For the commenter who asked about the need to use glue to hold the Jabra MiniGel in place on the new Jawbone...I haven't needed to. On the original Jawbone, the MiniGel didn't stay on all that well, so I know that a number of folks used some type of super glue to provide a better seal. My own reluctance in using glue on the original was a concern that glue build-up (schmutz) on the ring of the Jawbone would make it difficult to reattach the MiniGel when it eventually came off.

On the new Jawbone, I haven't even contemplated using glue, for one key reason. To ensure a suitable fit in the ear, and to ensure that the cheek doohickey thingie (Voice Activity Sensor) is properly pressing against the cheek, I've found that I rotate the MiniGel to about 8 o'clock (viewed when holding the new Jawbone with the VAS facing south) before placing the Jawbone in my ear. I then rotate the Jawbone upwards a smidge (to 7:30 or so) to ensure a good solid fit. Using glue would prevent me from doing so. Thus, no glue. Even so, I don't find the MiniGel jumping off the Jawbone itself. Due to the lack of a suitable carrying case (oh, how I miss the beauty of my Plantronics 640 and 655), I carry my new Jawbone in my pocket. Sure, the MiniGel falls off sometimes, but that's life--reattaching it to the headset takes about 3 seconds.
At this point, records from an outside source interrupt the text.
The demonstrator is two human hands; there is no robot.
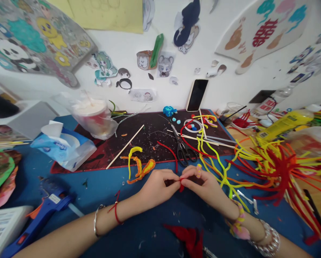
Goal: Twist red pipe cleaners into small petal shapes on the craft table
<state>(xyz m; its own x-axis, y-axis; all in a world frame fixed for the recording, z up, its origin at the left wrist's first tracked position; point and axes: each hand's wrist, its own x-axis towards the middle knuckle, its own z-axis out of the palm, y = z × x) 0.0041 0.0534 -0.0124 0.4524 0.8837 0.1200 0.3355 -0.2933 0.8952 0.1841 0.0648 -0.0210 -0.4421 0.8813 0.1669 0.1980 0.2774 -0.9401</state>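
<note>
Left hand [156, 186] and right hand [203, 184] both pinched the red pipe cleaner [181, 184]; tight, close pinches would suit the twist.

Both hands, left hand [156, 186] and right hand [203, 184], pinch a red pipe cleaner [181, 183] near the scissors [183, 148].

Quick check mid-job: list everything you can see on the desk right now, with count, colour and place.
red pipe cleaner: one, red, pinched between both hands
scissors: one, black, on the dark mat behind the hands
pipe cleaner pile: many, red, yellow, orange, right side
bent pipe cleaners: a few, yellow and orange, left of the hands
glue gun: one, blue, near left
tissue pack: one, blue and white, left
phone: one, dark screen, leaning on wall
left hand: pinching
right hand: pinching
</note>
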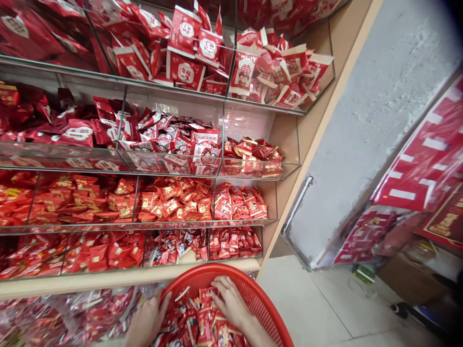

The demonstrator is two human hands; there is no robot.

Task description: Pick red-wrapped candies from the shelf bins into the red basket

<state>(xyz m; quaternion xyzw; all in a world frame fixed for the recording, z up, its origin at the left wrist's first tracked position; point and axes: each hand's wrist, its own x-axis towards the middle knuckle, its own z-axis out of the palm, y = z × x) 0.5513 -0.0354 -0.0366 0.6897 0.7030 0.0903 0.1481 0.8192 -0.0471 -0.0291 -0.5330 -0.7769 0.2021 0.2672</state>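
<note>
A red plastic basket [265,303] with slotted sides stands below the shelf front, filled with small red wrapped candy packets [204,320]. My left hand [149,315] grips the basket's left rim, its thumb over the inner side and its other fingers mostly hidden outside. Inside the basket, my right hand [228,300] lies on top of the packets near the far wall. Its fingers are spread and slightly bent, with the fingertips against the packets. I see no packet lifted in it.
Glass-divided shelves [173,86] hold several rows of red packets. Below the bottom shelf lie clear plastic bags [83,315] of packets. At right are a grey wall [365,91], red hanging goods [419,159], a cardboard box [410,284] and tiled floor [318,303].
</note>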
By the way, tomorrow marks the two month anniversary of the new Jawbone's introduction. If you were with us back then, you remember that Aliph somehow managed to not have their Club Jawbone ready to go on launch day. Two months later, they still don't. If you look at my post from the day after the launch, you'll note that the Club Jawbone page basically said, "Go play in traffic. Not only do we not have our stuff together to have our free fan club ready at this time, we're going to be so wildly successful we don't even have the need to capture your e-mail address for further company communications. Don't call us, Child, we'll call you."

Well, two months on, and still nothing. I'm intrigued (kind of like when Scooby needed a snack) by the relatively obscure link in the bottom left corner of the lower navigation bar. Either go to the Jawbone website and look for the "CJ" in the diamond shape, or just click on the image here. Two months on, bupkis.
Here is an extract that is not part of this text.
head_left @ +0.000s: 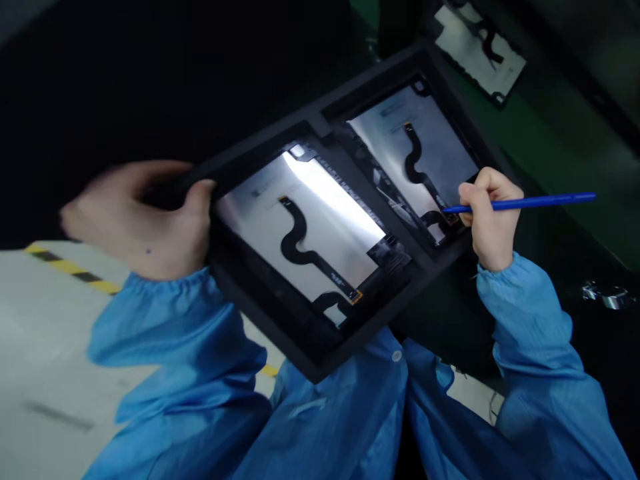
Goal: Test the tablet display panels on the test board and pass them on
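Observation:
My left hand (150, 223) grips the left end of a black tray (273, 325), thumb over the rim and fingers partly hidden behind it. The tray is tilted and has two compartments, each with a silvery flat panel. On the left panel (260, 220) lies a wavy black flex cable (295, 243) with a gold-edged end. The right panel (440, 140) carries a similar flex cable (414, 157). Pinched in my right hand (493, 217) is a slim blue pen-like stick (555, 200). Its tip is at the lower end of the right panel's cable; contact I cannot tell.
Another silvery panel (480, 57) with a dark cable lies on a green surface (560, 160) at the upper right. A shiny metal piece (607, 295) is at the right edge. Yellow-and-black tape (73, 268) marks the pale floor at left.

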Available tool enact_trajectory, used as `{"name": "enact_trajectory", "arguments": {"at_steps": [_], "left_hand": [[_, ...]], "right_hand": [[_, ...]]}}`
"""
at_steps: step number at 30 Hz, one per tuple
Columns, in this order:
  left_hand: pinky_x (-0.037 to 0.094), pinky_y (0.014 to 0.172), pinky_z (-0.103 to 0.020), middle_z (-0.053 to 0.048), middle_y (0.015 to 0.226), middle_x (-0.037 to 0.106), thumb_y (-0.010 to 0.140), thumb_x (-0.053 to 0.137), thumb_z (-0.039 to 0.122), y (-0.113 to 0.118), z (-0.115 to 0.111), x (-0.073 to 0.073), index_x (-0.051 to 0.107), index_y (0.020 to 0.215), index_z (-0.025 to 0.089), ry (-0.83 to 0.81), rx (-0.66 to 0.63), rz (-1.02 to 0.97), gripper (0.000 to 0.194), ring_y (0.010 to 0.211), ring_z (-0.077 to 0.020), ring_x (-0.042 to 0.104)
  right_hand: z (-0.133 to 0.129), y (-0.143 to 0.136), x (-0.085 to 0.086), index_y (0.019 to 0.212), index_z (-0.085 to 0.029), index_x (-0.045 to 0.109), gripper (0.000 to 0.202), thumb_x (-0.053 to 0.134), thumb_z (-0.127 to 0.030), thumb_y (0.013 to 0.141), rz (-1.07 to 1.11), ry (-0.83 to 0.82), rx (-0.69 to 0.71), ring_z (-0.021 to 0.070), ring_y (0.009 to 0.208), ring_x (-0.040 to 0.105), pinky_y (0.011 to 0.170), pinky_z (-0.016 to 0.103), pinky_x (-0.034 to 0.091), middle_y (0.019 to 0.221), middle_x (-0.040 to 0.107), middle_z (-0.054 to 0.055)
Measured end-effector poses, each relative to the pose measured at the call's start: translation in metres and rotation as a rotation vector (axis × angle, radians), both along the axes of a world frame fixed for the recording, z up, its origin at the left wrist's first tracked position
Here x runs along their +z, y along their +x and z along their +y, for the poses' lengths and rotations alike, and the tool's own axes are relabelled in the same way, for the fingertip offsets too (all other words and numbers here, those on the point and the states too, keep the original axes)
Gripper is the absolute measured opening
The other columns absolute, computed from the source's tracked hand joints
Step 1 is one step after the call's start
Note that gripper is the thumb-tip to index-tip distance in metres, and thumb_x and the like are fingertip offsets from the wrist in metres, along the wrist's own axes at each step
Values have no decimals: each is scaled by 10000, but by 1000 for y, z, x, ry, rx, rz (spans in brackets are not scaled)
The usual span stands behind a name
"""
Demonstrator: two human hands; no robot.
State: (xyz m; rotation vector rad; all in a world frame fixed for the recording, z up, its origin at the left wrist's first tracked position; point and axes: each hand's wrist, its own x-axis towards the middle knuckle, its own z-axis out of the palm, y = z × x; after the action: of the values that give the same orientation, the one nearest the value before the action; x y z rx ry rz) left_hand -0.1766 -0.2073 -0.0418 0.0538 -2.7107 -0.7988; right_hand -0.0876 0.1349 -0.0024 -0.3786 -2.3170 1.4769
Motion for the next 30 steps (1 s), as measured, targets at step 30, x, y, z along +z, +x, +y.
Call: {"name": "enact_trajectory", "arguments": {"at_steps": [30], "left_hand": [[497, 962, -320, 23, 1140, 725, 891, 570, 493, -3, 13, 26, 730, 1183, 187, -160, 33, -205, 453, 1136, -200, 683]], "right_hand": [[-91, 17, -6, 603, -219, 312, 315, 544, -188, 813, -235, 203, 694, 71, 473, 280, 489, 247, 249, 540, 279, -68]]}}
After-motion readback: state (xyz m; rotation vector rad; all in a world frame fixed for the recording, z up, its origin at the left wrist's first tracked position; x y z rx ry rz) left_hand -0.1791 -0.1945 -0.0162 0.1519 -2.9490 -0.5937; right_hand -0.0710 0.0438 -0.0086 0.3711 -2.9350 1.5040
Two months worth of potential leads. Two months of potential opt-ins from customers and prospects. Two months of letting the (obviously non-existent) CRM package populate itself. Two months worth of consumer touch, pissed away because somebody can't make a decision on how to put up a simple web form that asks users to enter an e-mail address, with the promise of contact sometime in the future. Aliph management is obviously asleep at the wheel when it comes to inbound marketing. Maybe the plan is to go to CES again next year and give away another couple of barrels full of Jawbones. Sure doesn't do much for cost of sales in my mind.

So, David Welden, Roelof Botha, and Gaurav Garg--you're the guys with the investment in Aliph. Maybe you guys can knock some sense into your management team, because Internet Marketing 101 and CRM 201 must've been electives they chose to skip.